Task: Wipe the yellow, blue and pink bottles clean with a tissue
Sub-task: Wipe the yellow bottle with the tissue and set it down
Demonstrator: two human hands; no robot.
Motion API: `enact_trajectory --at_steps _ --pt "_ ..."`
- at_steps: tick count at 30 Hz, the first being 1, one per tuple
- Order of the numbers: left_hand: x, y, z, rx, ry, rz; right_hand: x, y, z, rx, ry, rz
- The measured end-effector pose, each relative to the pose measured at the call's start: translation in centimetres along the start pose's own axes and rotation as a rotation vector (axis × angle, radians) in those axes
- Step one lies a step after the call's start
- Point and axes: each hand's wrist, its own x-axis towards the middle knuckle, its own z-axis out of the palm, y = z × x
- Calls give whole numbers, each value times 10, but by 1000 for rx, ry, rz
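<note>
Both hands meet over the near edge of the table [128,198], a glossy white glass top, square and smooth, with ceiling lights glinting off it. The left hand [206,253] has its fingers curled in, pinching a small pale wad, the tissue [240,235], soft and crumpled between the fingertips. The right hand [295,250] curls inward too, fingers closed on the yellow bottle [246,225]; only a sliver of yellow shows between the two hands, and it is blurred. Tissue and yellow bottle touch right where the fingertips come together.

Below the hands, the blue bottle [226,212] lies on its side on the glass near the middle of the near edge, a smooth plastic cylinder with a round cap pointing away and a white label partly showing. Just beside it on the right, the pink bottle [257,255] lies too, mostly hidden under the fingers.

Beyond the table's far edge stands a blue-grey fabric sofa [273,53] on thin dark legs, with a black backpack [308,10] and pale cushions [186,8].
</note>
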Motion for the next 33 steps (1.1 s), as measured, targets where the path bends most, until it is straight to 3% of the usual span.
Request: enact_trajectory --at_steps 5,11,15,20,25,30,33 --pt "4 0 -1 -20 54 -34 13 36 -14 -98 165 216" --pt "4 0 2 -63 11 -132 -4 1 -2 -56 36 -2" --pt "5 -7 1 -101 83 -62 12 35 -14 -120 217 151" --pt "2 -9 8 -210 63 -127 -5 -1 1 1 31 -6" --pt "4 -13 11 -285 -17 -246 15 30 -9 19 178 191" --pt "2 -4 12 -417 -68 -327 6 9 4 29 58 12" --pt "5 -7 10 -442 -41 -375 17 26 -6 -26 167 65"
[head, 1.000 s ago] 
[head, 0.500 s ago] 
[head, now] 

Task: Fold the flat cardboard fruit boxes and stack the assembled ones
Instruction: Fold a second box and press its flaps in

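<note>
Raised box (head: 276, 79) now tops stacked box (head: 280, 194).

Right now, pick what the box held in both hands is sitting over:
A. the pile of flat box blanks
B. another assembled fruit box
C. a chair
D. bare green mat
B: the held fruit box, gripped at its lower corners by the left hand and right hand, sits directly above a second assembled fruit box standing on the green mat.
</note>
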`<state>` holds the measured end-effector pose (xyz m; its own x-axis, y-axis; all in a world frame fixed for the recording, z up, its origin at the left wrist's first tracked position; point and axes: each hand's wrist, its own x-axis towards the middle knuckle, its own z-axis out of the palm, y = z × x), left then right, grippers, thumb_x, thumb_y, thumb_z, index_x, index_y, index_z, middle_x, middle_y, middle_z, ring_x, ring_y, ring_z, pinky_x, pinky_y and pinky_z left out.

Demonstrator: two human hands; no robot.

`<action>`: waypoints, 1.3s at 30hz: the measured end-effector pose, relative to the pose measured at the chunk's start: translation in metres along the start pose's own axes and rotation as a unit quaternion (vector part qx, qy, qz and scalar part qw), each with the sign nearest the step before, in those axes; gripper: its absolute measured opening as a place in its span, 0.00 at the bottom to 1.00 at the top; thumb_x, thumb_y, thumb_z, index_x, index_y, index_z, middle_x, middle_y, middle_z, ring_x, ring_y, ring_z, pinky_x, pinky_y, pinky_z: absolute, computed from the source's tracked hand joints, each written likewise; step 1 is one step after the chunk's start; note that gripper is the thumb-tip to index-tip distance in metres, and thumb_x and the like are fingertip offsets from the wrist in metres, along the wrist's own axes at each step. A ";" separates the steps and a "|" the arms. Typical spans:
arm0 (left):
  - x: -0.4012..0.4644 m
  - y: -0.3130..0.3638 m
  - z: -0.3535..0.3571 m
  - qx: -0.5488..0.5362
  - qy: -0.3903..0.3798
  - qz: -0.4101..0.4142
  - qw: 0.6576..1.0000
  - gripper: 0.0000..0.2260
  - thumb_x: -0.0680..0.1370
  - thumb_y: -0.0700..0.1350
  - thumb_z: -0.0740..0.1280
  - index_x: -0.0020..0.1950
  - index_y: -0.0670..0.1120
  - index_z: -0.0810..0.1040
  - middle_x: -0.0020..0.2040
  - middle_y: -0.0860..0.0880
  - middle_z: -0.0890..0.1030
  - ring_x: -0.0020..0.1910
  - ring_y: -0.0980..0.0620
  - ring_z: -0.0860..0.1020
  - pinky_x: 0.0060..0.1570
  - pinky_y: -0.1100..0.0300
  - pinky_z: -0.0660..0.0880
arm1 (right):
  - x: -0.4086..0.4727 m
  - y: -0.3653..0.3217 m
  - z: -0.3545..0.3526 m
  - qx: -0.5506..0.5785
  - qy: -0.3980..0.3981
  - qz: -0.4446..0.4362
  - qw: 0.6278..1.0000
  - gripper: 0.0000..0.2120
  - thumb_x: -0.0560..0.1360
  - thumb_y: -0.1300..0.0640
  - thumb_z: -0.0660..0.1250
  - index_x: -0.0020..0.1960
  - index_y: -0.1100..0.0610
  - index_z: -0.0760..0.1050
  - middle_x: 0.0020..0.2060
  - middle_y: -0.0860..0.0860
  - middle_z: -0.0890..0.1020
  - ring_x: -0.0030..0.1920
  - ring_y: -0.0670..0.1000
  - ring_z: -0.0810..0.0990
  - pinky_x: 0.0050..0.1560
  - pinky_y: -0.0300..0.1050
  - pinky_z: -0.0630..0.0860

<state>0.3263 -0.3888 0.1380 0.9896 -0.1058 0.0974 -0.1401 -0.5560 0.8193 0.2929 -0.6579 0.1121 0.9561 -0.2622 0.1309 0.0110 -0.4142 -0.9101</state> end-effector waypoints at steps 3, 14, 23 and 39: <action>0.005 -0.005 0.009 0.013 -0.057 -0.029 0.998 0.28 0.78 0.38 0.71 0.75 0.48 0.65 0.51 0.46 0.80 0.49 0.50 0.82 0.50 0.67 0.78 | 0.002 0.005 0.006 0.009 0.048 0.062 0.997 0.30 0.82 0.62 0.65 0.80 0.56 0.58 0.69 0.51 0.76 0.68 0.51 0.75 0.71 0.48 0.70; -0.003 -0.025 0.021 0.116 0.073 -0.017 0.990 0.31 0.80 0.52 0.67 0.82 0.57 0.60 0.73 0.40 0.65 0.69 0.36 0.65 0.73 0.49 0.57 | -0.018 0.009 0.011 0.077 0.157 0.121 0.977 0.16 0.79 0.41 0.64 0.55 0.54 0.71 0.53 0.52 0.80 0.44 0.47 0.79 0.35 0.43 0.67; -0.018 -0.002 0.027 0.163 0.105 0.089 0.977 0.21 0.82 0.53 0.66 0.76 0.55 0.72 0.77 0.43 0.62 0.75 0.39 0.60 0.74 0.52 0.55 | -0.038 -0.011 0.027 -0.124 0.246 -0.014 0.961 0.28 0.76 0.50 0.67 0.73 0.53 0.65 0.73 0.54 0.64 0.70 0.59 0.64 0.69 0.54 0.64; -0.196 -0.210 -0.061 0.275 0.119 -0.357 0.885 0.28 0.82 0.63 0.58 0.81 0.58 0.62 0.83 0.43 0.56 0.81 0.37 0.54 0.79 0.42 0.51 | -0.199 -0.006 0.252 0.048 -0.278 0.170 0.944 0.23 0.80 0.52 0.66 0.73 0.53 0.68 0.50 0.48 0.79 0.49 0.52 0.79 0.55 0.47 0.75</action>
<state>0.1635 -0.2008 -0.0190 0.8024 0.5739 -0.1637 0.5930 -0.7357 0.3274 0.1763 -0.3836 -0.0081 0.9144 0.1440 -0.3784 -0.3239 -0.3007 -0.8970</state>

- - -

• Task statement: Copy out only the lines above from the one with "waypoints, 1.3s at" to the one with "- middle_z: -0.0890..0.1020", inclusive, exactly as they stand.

• Task answer:
`<action>`: waypoints, 1.3s at 30hz: the measured end-effector pose, relative to the pose measured at the chunk's start: translation in metres along the start pose's own axes and rotation as a unit quaternion (vector part qx, qy, qz and scalar part qw), each with the sign nearest the step before, in those axes; gripper: its absolute measured opening as a place in its span, 0.00 at the bottom to 1.00 at the top; thumb_x, thumb_y, thumb_z, index_x, index_y, index_z, middle_x, middle_y, middle_z, ring_x, ring_y, ring_z, pinky_x, pinky_y, pinky_z: absolute, computed from the source's tracked hand joints, each written likewise; step 1 is one step after the chunk's start; note that gripper is the thumb-tip to index-tip distance in metres, and thumb_x and the like are fingertip offsets from the wrist in metres, along the wrist's own axes at each step. A ";" separates the steps and a "|" the arms. Typical spans:
arm0 (left):
  - x: -0.4012..0.4644 m
  - y: -0.3130..0.3638 m
  - z: -0.3535..0.3571 m
  - qx: -0.5488..0.5362
  - qy: -0.3903..0.3798
  - qz: -0.4101..0.4142
  - qw: 0.6576..1.0000
  - gripper: 0.0000..0.2260
  - thumb_x: -0.0680..0.1370
  - thumb_y: -0.0700..0.1350
  - thumb_z: -0.0740..0.1280
  - index_x: -0.0020..0.1950
  - index_y: -0.0670..0.1120
  - index_z: -0.0810..0.1040
  - middle_x: -0.0020..0.2040
  - middle_y: -0.0860..0.0880
  - middle_z: -0.0890..0.1030
  - ring_x: -0.0020..0.1910
  - ring_y: -0.0980..0.0620
  - ring_z: -0.0860..0.1020
  - pinky_x: 0.0060..0.1570
  - pinky_y: -0.1100..0.0300
  - pinky_z: -0.0660..0.0880
arm1 (right):
  - x: -0.4086..0.4727 m
  - y: -0.3653..0.3217 m
  - z: -0.3545..0.3526 m
  - qx: -0.5506..0.5785
  - qy: -0.3980..0.3981
  - qz: -0.4446..0.4362
  - qw: 0.6278..1.0000
  - gripper: 0.0000..0.2120
  - thumb_x: -0.0560..0.1360
  - thumb_y: -0.1300..0.0640
  - thumb_z: -0.0660..0.1250
  - index_x: -0.0020..0.1960
  - index_y: -0.1100..0.0610
  - index_z: -0.0760..0.1050
  - middle_x: 0.0020..0.2060
  - middle_y: -0.0860..0.0860
  - middle_z: -0.0890..0.1020

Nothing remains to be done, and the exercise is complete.